# Meeting parents on transit through dubai



## OfftoSharjah (Mar 14, 2012)

I all. My parents will be transiting through Dubai international airport on their way back from Europe when I'll be in the uae. Can anyone tell me how I'll be able to catchup with them? They'll be in Dubai for only a few hours and I probably won't get a chance to see them for a long time after that. Any advice is welcome.


----------



## suzimack (Nov 29, 2011)

Depends ..... if they already have boarding passes for their onward flight, then technically they could come landside at Dubai, and then go back through security etc for their next flight. However, this would mean they would have to clear immigration at Dubai, so there is the potentially long wait and I don't know if they would need visas to come into Dubai (I can't see your nationality sorry!!) 
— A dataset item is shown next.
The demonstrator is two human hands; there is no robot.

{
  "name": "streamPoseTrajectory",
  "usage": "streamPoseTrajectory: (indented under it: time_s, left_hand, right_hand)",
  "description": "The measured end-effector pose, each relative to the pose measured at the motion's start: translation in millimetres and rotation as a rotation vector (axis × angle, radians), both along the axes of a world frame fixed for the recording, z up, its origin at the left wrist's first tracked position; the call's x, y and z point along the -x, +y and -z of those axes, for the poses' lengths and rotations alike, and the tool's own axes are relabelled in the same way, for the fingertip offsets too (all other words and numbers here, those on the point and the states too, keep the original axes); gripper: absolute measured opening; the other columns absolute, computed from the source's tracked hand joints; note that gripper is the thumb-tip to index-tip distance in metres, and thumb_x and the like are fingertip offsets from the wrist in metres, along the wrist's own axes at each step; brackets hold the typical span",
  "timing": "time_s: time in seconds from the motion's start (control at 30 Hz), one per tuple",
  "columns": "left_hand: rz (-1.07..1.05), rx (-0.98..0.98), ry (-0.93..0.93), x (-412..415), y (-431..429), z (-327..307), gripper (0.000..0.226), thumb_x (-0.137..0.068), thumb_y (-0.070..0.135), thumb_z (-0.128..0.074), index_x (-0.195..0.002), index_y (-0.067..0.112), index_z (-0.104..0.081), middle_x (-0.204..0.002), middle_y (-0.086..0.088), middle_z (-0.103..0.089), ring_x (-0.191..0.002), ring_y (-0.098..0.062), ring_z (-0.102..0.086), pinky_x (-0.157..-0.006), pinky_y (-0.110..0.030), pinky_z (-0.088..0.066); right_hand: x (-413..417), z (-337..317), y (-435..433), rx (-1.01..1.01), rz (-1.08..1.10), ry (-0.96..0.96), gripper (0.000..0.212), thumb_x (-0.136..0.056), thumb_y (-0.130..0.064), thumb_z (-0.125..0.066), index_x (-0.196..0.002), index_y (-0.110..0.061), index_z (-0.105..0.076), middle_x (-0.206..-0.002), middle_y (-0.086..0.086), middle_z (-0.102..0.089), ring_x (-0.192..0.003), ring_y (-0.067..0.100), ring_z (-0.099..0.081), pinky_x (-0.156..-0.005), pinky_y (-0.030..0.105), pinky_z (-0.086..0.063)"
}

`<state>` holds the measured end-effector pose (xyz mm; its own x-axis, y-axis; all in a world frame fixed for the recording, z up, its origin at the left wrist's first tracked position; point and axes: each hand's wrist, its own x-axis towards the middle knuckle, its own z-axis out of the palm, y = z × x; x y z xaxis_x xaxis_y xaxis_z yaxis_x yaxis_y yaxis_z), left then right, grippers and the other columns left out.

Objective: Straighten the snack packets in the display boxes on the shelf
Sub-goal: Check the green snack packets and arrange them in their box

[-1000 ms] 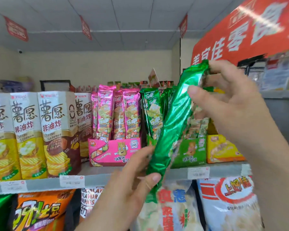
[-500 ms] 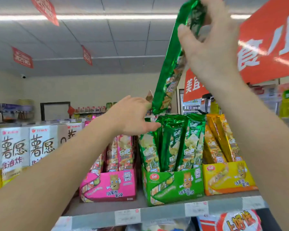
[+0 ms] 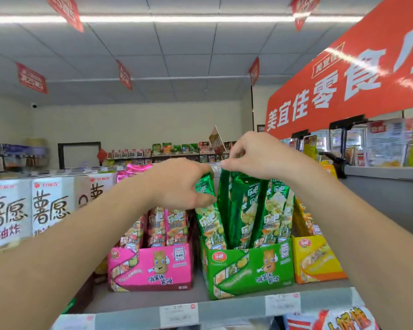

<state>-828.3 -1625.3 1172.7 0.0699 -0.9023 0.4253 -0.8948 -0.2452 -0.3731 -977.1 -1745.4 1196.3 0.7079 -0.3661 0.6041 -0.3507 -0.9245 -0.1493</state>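
Tall white cartons (image 3: 50, 206) stand at the left end of the shelf (image 3: 141, 298). Right of them sits a pink display box (image 3: 150, 267), set back from the shelf's front edge, with pink packets (image 3: 167, 225) upright inside it. The left hand (image 3: 177, 184) reaches over that box and grips the top of the leftmost green packet (image 3: 209, 222), thumb on its face and fingers curled over its upper end. This packet leans left in the left front corner of the green display box (image 3: 248, 267), which stands near the front edge just beside the pink one. Above the box's middle, the right hand (image 3: 258, 156) pinches the top seam of a tall green packet (image 3: 241, 210) between thumb and fingertips. It stands upright beside the other green packets (image 3: 274, 210). A yellow display box (image 3: 317, 260) sits just beside the green box, toward the shelf's right end.
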Motion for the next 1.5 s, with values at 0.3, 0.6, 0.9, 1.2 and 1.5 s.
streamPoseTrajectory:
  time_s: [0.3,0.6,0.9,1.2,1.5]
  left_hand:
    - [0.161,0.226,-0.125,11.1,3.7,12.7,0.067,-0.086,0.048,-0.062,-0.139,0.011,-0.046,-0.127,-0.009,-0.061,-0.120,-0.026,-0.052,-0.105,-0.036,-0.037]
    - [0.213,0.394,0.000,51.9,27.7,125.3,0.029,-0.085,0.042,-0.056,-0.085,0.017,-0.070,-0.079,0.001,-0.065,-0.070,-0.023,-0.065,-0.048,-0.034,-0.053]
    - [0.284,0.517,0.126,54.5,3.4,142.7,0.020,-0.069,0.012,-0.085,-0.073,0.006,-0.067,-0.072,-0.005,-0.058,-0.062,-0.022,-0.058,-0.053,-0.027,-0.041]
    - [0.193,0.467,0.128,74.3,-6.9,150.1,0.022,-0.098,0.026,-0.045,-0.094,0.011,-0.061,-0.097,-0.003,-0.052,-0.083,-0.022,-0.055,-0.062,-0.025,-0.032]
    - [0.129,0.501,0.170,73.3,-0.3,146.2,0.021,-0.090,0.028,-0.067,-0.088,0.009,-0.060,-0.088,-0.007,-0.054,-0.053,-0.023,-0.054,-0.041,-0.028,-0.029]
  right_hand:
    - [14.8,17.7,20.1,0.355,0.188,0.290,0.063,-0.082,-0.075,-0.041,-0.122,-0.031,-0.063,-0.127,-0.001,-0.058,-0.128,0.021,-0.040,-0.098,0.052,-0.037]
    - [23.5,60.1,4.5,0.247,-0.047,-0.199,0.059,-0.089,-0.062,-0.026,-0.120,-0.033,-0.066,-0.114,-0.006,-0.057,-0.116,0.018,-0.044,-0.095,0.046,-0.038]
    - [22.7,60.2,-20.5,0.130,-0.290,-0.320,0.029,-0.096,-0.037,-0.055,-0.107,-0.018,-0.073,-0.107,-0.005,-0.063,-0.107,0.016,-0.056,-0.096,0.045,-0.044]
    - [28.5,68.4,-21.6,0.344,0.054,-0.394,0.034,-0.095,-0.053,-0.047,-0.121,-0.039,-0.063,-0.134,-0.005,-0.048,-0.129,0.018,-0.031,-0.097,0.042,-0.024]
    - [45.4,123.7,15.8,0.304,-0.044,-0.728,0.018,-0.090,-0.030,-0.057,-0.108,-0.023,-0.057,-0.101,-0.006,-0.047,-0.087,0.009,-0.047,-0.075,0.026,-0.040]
Just how long is their stopover?


----------



## OfftoSharjah (Mar 14, 2012)

Thanks for that. I'm still hopeful I'll get to see them but am not holding my breath. Australian and they are too. It's just that the whole farewell is gone pear shipped as they and we weren't aware that they would have to leave so quick. They were hoping to leave after we left


----------



## Tropicana (Apr 29, 2010)

They can get a visa on arrival, so as long as they have their b passes, they can come through immigration and meet you in the airport arrivals lounge. If they are really short on time, you can hang out in the departures/arrivals area which you can access freely


----------



## OfftoSharjah (Mar 14, 2012)

Thank you for your help. I'll let them know and hopefully we'll be able to catch up. 
25 days and counting till I arrive in the UAE!!!


----------